The grant is up to S$75,000, disbursed in stages rather than all at once. The structure HDB has published:

Disbursement stage Amount
On key collection S$25,000
Over the following years (as the family remains in the flat) Up to S$50,000
Total Up to S$75,000

The phased structure is intentional: it nudges families to stay in the flat long enough to stabilise, rather than viewing Fresh Start as a quick cash-out.

What you actually buy

Fresh Start families buy a 2-room Flexi flat on a short-lease tenure (often 45 to 65 years, depending on the applicant’s age and the precinct). Short leases keep prices affordable, but they also mean that the flat does not carry the same long-term resale upside as a standard 99-year flat.

The 20-year MOP trade-off

The 20-year Minimum Occupation Period is the biggest non-monetary cost. You cannot sell the flat on the open market or rent out the whole flat for 20 years. That is four times the standard MOP and is a clear signal that the scheme is designed for long-term stability, not trading.

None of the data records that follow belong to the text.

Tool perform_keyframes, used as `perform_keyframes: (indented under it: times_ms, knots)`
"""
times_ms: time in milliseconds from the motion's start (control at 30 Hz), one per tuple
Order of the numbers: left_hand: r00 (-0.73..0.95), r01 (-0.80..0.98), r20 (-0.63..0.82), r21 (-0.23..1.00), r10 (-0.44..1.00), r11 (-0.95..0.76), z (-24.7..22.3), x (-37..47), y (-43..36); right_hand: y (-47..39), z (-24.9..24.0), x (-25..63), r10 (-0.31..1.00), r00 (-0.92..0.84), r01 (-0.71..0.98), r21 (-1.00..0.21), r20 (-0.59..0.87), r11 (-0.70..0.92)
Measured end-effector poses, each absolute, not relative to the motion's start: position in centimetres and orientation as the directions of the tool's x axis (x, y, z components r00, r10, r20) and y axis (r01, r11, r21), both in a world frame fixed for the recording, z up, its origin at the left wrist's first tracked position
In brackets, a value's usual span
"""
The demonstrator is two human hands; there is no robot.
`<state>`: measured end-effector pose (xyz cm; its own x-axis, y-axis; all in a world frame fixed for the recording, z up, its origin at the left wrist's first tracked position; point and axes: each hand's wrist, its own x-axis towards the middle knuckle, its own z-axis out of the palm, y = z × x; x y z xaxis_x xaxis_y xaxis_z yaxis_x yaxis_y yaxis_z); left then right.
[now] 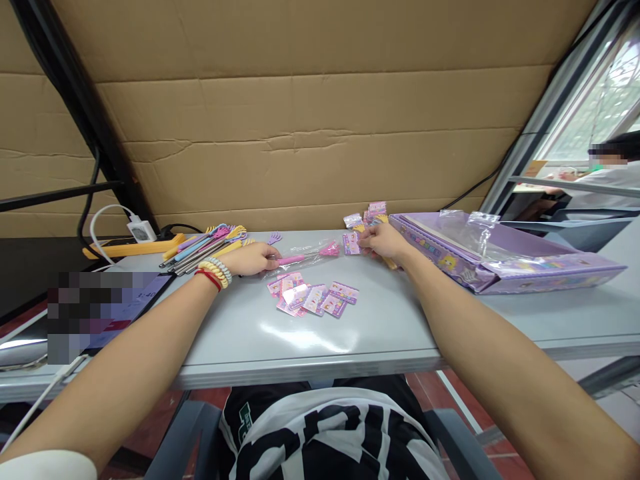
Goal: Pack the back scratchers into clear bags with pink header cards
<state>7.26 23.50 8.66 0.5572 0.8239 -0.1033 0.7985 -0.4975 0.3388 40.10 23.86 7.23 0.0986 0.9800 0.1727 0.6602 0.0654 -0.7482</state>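
Observation:
My left hand (256, 259) is closed on the handle end of a pink tool (300, 257) with a pink head, lying in a clear plastic sleeve. My right hand (383, 241) is at the back right, its fingers bent over a purple-pink card (351, 243) and by some yellow pieces (390, 263); what its fingertips hold is too small to name. Other small cards (377, 208) lie just behind it. Several pink and purple cards (315, 299) are spread in front of my hands. Left of my left hand is a pile of colourful long-handled tools (203, 248).
A purple box (545, 277) with clear plastic on it stands at the right. A phone or tablet (135, 310), a white charger (142, 231) and cables are at the left. Cardboard (310, 160) rises behind the table. Another person sits beyond the frame at the right.

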Motion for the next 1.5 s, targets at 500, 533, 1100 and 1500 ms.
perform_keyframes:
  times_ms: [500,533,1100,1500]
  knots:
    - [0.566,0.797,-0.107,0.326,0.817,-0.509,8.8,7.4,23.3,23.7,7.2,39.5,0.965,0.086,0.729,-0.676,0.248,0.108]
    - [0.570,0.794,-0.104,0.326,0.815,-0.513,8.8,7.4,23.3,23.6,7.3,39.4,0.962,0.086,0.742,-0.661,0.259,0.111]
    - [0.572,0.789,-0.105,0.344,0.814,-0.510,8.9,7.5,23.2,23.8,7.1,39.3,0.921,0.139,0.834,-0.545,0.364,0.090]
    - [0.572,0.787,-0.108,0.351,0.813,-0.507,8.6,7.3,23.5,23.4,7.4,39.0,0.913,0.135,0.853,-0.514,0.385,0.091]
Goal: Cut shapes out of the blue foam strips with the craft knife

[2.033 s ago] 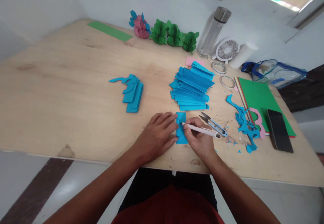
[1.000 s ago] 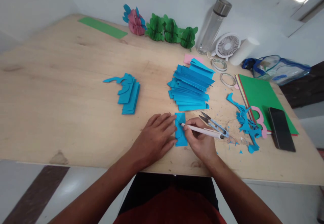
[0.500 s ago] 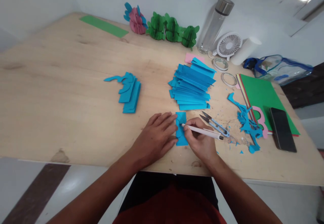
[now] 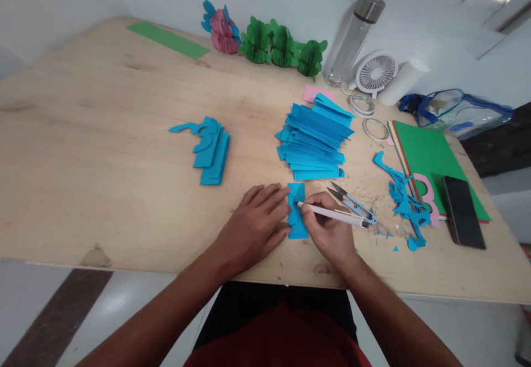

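Blue slip [image 4: 297, 232] btwn L hand [image 4: 254, 227] & R hand [image 4: 334, 235], long axis fore-aft. L fingers part-spread at edge; R fingers pinching pen [image 4: 332, 213].

The pale wooden counter [image 4: 136, 162] looks smooth and matt, with darker knots. The fanned stack of blue folded paper strips [image 4: 317, 140] has a flat, matt surface. The tall clear cylindrical bottle [image 4: 346, 46] looks glassy below a brushed, silvery metal cap [image 4: 369, 7]. The black rectangular phone [image 4: 462, 211] is smooth and faintly glossy; the blue-edged transparent pouch [image 4: 464, 114] looks like shiny plastic.
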Action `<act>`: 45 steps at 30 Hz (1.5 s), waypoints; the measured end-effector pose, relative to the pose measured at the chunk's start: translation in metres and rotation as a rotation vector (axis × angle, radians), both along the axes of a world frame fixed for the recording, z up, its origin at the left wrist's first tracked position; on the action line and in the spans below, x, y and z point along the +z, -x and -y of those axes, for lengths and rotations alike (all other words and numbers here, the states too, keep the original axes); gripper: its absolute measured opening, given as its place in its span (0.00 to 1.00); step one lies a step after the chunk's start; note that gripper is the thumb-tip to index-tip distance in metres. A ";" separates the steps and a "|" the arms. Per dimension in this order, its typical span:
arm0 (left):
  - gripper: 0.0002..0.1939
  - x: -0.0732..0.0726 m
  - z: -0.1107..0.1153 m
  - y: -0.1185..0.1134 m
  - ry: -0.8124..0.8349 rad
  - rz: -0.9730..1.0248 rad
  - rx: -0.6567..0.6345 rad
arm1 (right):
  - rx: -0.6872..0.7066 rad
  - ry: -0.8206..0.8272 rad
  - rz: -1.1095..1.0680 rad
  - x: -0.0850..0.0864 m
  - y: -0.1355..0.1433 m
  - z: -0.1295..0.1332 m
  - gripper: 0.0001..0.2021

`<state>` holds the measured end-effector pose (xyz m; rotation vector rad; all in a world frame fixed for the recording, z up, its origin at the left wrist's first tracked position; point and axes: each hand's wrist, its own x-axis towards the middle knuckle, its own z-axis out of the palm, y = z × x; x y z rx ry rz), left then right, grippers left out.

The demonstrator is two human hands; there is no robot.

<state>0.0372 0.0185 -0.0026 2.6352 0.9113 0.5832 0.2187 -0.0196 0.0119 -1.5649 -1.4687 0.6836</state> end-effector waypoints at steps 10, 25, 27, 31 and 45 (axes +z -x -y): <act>0.14 0.000 -0.001 0.001 -0.003 0.002 0.000 | 0.056 0.014 0.049 -0.001 0.000 -0.001 0.04; 0.13 0.000 -0.001 0.000 -0.012 0.020 0.007 | 0.072 -0.007 0.112 0.001 0.000 -0.002 0.04; 0.13 -0.001 -0.001 0.001 -0.006 0.019 0.004 | 0.067 -0.007 0.102 0.001 0.000 -0.001 0.04; 0.13 -0.001 0.000 0.001 0.006 0.013 0.002 | 0.056 -0.009 0.079 -0.001 0.000 -0.001 0.04; 0.13 0.001 -0.001 0.001 0.006 0.000 0.006 | 0.077 -0.019 0.092 -0.002 0.000 -0.002 0.04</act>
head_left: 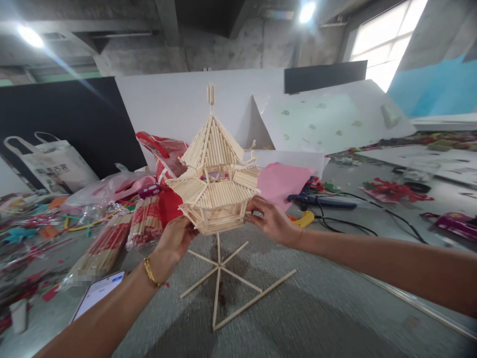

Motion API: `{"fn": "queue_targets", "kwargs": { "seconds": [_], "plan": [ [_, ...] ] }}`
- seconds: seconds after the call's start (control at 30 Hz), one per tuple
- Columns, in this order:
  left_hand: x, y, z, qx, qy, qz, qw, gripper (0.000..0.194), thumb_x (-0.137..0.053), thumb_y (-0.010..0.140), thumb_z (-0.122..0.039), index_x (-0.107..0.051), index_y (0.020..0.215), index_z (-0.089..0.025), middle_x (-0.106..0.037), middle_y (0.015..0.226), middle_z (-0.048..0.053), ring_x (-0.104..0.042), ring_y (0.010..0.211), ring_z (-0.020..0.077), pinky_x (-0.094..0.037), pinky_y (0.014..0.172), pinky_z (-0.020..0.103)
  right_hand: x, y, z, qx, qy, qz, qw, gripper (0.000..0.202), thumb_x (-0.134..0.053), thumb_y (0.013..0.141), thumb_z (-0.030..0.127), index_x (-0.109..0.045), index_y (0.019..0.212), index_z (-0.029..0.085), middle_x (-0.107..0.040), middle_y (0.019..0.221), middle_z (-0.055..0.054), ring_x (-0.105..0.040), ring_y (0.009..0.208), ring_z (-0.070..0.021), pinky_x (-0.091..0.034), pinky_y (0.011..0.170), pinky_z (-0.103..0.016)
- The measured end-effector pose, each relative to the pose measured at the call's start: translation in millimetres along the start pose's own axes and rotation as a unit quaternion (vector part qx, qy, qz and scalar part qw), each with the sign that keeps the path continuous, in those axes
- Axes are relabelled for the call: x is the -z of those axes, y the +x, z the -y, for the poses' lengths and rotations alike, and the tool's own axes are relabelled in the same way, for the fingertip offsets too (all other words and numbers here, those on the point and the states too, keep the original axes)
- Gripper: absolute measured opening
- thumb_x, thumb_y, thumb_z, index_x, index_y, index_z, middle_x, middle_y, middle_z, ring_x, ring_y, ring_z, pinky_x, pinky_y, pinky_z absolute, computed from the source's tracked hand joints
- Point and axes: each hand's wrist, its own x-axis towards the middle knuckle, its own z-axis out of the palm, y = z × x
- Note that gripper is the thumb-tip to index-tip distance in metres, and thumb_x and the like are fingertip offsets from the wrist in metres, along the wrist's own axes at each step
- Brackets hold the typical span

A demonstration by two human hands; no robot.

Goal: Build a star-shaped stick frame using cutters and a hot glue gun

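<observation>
Between my two hands is a pavilion model built from thin wooden sticks, with a pointed upper roof, a wider lower roof and a finial on top. My left hand grips its lower left edge, and my right hand pinches its lower right edge. The model looks raised above the table. Below it, a star-shaped frame of wooden sticks lies flat, its spokes meeting at the centre. One longer stick runs along its front right, touching the end of a spoke.
Bundles of wooden sticks in plastic and a phone lie at left. A yellow-and-blue glue gun with a black cord sits at right, near pink paper. A tote bag and white boards stand behind.
</observation>
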Motion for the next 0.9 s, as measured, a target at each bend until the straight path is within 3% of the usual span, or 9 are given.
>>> {"fn": "queue_targets", "kwargs": {
  "seconds": [0.63, 0.9],
  "plan": [
    [-2.0, -4.6, -1.0, -0.007, -0.012, 0.001, 1.0, 0.002, -0.062, 0.065, -0.011, -0.063, 0.066, -0.013, -0.07, 0.075, 0.005, -0.064, 0.08, 0.0201, -0.053, 0.068, 0.027, 3.5, -2.0, 6.2, 0.01, -0.017, 0.0, 1.0, 0.011, -0.058, 0.079, 0.019, -0.05, 0.072, 0.018, -0.051, 0.075, -0.001, -0.048, 0.069, -0.0124, -0.04, 0.065, -0.025],
    [-0.3, -6.1, -1.0, -0.017, -0.017, 0.013, 1.0, 0.006, -0.061, 0.065, -0.01, -0.064, 0.068, -0.013, -0.07, 0.077, 0.005, -0.065, 0.083, 0.0198, -0.053, 0.073, 0.029, 4.7, -0.5, 9.4, 0.011, -0.014, -0.001, 1.0, 0.012, -0.058, 0.08, 0.02, -0.049, 0.071, 0.018, -0.051, 0.075, -0.002, -0.049, 0.071, -0.0127, -0.04, 0.066, -0.026]
  ]
}}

Breaking the MOP without HDB’s approval has serious consequences, including the possibility of HDB repossessing the flat. HDB does allow sale back to HDB in genuine hardship cases, with grant clawback.

How to apply

Applications run through HDB’s Housing & Development Office (HDO) rather than the usual BTO portal. The process is more involved than a regular BTO application:

  1. Approach HDB via your rental flat officer or a Family Service Centre.
  2. Counselling & budgeting assessment over several sessions — non-negotiable.
  3. Flat offer once HDB confirms eligibility and matches you to an available 2-room Flexi unit.
  4. Financial plan signed off — HDB makes sure the family can afford the mortgage plus utilities.
  5. Key collection with the first S$25,000 disbursed into CPF.

Frequently asked questions

Can Fresh Start applicants apply for other HDB grants?

The Fresh Start Grant is designed as the main support for this scheme. Stacking with other grants (like EHG) is generally not available — HDB consolidates the support into the Fresh Start Grant.

What happens if circumstances improve after I move in?

The phased disbursements continue as long as you remain in the flat and comply with the scheme conditions. Rising income does not trigger clawback.

Is the 20-year MOP negotiable?

No. It is a scheme condition, not a default. HDB considers early sale only in genuine hardship cases.

Can single parents qualify?

Yes. A single-parent household with a SC child qualifies subject to the same income and reserves tests.


This guide is for general information only and is accurate as of April 2026. CPF grants, scheme quantum and eligibility rules are set by HDB / the Ministry of National Development and can change. Always confirm current rules on the HDB Flat Portal or with an HDB officer before committing. We are not a financial or legal advisor.